Performance¶

pyreps is designed for high performance and low memory consumption.

Streaming Pipeline¶

The entire pipeline is lazy — data flows record by record without accumulating in memory:

graph LR
    A["Adapter<br/><i>yield record</i>"] --> B["Mapping<br/><i>yield row</i>"]
    B --> C["Renderer<br/><i>write row</i>"]

    style A fill:#e3f2fd
    style B fill:#fff3e0
    style C fill:#e8f5e9

Each component is a Python generator. Data enters, is processed, and leaves — with no intermediate lists.

Benchmarks¶

Results with 6 columns, declarative types enabled:

Format	Records	Time	Peak RAM	File	rows/s
CSV	10K	0.05s	51.11 MB	0.63 MB	194K
CSV	100K	0.50s	51.11 MB	6.67 MB	201K
CSV	500K	2.39s	51.11 MB	34.9 MB	209K
XLSX	10K	0.13s	51.11 MB	0.34 MB	76K
XLSX	100K	0.90s	51.11 MB	3.25 MB	111K
XLSX	500K	4.37s	51.11 MB	16.0 MB	114K
PDF	10K	1.74s	51.11 MB	1.01 MB	5K

Stable Memory (CSV/XLSX)

CSV and XLSX maintain stable memory usage (~51MB process baseline) regardless of the data volume.

PDF: Memory O(chunk_size)

The PDF uses streaming by 200-row chunks (configurable). Peak RAM is proportional to chunk_size × n_columns. See Formats → PDF for details.

Performance Stack¶

Component	Library	Language	Why
JSON parsing	`orjson`	Rust	~6x faster than `json` stdlib
XLSX writing	`rustpy-xlsxwriter`	Rust	Native writing, accepts generators
XLSX widths	ZIP streaming	Python	Patching in 64KB chunks, no DOM
CSV	`csv` stdlib	C	Native module, as fast as possible
PDF	`reportlab`	Python + C	C core, industry standard

Optimization Tips¶

Use generators as data source¶

# ❌ Materializes everything before starting
data = [row for row in fetch_all_rows()]
generate_report(data_source=data, ...)

# ✅ Streaming — constant memory
def stream():
    for page in paginate():
        yield from page
generate_report(data_source=stream(), ...)

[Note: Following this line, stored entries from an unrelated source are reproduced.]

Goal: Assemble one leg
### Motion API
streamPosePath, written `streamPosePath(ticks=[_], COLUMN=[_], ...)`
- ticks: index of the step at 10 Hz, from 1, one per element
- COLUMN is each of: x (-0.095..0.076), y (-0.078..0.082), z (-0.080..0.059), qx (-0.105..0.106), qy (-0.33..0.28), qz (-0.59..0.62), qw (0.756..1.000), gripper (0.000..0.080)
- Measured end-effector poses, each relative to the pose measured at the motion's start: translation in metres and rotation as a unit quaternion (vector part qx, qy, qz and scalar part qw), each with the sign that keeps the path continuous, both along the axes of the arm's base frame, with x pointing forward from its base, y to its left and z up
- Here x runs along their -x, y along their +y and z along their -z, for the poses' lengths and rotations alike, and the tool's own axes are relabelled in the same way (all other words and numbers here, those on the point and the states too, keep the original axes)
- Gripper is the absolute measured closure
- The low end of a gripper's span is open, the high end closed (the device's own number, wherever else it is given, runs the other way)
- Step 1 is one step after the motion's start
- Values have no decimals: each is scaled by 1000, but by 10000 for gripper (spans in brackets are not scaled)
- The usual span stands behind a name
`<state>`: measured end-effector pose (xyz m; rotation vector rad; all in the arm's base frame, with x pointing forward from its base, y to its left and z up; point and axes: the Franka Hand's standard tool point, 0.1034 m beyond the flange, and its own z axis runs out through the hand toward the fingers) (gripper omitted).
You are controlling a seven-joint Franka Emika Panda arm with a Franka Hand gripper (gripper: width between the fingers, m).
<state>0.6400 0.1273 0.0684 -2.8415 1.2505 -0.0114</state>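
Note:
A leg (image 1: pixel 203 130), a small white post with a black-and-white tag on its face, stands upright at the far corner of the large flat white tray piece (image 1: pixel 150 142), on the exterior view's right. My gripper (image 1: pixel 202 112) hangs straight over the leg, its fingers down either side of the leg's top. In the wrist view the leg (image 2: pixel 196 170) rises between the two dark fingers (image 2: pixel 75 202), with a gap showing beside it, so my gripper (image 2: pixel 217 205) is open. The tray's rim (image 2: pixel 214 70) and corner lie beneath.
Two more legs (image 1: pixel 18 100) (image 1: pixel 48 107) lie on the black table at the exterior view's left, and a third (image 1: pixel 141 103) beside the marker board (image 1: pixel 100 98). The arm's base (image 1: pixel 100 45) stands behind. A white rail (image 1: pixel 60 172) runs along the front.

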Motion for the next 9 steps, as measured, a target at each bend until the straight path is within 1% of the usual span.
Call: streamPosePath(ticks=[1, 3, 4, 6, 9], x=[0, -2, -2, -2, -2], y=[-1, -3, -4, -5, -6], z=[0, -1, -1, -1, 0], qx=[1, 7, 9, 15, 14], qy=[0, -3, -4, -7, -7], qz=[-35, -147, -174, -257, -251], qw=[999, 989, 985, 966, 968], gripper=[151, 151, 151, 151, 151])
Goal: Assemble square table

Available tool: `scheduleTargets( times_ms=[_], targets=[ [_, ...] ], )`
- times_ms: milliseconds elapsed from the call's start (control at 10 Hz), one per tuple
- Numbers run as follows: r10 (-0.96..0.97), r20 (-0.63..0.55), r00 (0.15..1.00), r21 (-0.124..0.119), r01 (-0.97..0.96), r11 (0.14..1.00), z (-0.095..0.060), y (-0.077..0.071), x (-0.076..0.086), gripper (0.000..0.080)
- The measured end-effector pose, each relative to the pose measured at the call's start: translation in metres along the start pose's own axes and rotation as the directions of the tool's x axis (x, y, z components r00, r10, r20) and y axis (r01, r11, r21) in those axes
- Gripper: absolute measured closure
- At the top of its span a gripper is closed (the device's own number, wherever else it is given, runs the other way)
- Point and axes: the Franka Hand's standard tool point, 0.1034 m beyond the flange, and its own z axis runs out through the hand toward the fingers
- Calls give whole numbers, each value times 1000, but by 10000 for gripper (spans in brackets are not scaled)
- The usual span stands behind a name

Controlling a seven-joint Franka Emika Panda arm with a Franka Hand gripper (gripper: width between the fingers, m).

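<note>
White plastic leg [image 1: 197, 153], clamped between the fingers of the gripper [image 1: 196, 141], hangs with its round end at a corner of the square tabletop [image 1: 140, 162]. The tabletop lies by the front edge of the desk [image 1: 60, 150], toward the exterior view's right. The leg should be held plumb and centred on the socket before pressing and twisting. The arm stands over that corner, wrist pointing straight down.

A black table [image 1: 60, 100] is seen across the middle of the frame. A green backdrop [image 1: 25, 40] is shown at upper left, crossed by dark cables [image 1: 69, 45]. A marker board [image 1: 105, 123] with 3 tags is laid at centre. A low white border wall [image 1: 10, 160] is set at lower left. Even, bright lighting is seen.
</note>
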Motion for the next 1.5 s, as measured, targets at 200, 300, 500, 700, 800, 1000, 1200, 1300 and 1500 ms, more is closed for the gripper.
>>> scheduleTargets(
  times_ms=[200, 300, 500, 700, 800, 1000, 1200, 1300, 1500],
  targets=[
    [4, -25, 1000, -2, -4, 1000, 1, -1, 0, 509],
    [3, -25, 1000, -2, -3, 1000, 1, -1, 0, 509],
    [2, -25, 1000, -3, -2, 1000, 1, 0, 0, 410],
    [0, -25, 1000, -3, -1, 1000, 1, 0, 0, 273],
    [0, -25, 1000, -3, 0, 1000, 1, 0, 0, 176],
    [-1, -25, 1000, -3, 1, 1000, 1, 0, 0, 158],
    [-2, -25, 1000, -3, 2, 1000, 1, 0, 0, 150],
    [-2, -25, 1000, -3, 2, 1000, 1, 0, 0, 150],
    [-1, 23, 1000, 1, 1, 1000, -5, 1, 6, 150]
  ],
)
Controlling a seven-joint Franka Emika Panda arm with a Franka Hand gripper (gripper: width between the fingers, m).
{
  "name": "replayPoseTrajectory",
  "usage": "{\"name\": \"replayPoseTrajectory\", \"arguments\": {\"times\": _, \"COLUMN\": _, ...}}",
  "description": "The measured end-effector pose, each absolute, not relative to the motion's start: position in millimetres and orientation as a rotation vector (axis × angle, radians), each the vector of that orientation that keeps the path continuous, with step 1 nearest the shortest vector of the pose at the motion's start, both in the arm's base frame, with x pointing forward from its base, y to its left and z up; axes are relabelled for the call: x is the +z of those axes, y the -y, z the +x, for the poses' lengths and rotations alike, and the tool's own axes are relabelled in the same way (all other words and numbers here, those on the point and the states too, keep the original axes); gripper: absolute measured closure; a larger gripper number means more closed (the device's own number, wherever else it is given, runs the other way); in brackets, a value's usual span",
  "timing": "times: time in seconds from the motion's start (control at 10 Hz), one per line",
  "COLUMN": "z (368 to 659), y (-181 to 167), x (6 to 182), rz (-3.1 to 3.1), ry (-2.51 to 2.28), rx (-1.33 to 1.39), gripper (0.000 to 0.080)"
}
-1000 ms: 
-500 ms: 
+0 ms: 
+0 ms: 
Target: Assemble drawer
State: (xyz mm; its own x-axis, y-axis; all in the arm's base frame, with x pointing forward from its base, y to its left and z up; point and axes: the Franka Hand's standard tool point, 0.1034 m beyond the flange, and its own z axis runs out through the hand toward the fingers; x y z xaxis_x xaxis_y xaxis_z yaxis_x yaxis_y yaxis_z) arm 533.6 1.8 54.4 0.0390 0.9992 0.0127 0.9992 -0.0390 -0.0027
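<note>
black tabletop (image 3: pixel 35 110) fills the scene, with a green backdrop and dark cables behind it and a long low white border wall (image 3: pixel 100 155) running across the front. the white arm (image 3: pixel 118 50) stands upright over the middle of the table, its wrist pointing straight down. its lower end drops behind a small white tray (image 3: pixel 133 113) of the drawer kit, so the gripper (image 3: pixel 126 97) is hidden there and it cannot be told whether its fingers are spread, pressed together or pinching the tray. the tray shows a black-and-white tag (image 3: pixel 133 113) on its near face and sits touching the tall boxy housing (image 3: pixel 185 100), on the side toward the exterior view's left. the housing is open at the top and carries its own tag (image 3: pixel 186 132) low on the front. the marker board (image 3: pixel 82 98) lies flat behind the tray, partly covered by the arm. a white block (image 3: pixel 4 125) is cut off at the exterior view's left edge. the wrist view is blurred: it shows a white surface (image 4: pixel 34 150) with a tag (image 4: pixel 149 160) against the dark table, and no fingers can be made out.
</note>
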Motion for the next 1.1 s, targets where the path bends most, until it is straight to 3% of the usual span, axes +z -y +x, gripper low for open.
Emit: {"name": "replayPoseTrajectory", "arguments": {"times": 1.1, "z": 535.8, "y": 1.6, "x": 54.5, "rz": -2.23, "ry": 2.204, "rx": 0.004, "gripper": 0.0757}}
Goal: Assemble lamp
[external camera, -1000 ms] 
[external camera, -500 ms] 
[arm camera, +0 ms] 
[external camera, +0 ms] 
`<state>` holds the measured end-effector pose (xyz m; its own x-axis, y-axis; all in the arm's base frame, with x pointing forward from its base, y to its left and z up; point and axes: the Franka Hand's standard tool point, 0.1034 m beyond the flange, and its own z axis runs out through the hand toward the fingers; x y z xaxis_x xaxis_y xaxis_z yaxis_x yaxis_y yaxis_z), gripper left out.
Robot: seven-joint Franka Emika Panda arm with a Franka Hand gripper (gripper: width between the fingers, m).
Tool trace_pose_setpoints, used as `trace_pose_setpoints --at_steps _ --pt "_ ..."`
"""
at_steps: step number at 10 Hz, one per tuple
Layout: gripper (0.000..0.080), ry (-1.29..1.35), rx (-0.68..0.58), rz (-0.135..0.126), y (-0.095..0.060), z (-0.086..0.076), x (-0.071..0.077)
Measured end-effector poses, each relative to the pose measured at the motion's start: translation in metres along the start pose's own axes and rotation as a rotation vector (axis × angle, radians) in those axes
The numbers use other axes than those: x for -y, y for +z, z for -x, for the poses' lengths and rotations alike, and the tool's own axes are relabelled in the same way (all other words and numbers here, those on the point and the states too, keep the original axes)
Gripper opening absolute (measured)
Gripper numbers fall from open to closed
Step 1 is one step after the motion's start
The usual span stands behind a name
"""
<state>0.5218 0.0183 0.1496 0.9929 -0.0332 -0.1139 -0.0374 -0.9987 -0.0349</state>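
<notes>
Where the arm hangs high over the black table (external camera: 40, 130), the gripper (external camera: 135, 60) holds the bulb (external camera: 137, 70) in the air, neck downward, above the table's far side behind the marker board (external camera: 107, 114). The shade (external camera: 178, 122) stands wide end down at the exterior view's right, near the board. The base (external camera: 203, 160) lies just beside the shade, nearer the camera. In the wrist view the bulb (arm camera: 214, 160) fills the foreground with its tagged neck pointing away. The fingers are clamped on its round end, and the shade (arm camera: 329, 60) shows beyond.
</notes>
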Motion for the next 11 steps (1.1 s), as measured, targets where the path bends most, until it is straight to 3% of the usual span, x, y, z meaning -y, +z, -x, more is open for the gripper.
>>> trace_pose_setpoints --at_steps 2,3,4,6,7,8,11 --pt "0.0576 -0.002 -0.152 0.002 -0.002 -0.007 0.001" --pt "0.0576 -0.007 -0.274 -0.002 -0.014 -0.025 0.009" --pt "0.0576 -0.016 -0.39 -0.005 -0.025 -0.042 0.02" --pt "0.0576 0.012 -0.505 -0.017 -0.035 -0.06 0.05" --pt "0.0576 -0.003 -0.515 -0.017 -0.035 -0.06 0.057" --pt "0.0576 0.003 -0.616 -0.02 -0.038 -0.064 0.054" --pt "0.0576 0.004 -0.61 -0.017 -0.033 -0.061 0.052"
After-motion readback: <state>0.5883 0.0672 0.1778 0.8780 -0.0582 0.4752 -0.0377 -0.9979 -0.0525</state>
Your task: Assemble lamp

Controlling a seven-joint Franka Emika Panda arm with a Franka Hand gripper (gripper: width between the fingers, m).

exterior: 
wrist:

Prefer CSV/XLSX for large volumes¶

PDF processes data in 200-row chunks (configurable via metadata["pdf"]["chunk_size"]), keeping memory proportional to the chunk size — not to the total records. Even so, the speed (~165 rows/s) is much lower than CSV/XLSX. For datasets above 50K rows, prefer CSV or XLSX.

XLSX — `manual` mode for maximum speed¶

The auto/mixed mode calculates widths during streaming (minimal overhead). If you don't need automatic width:

metadata={"xlsx": {"width_mode": "manual", "default_width": 15.0}}

Reproducing Benchmarks¶

uv run python benchmarks/bench_performance.py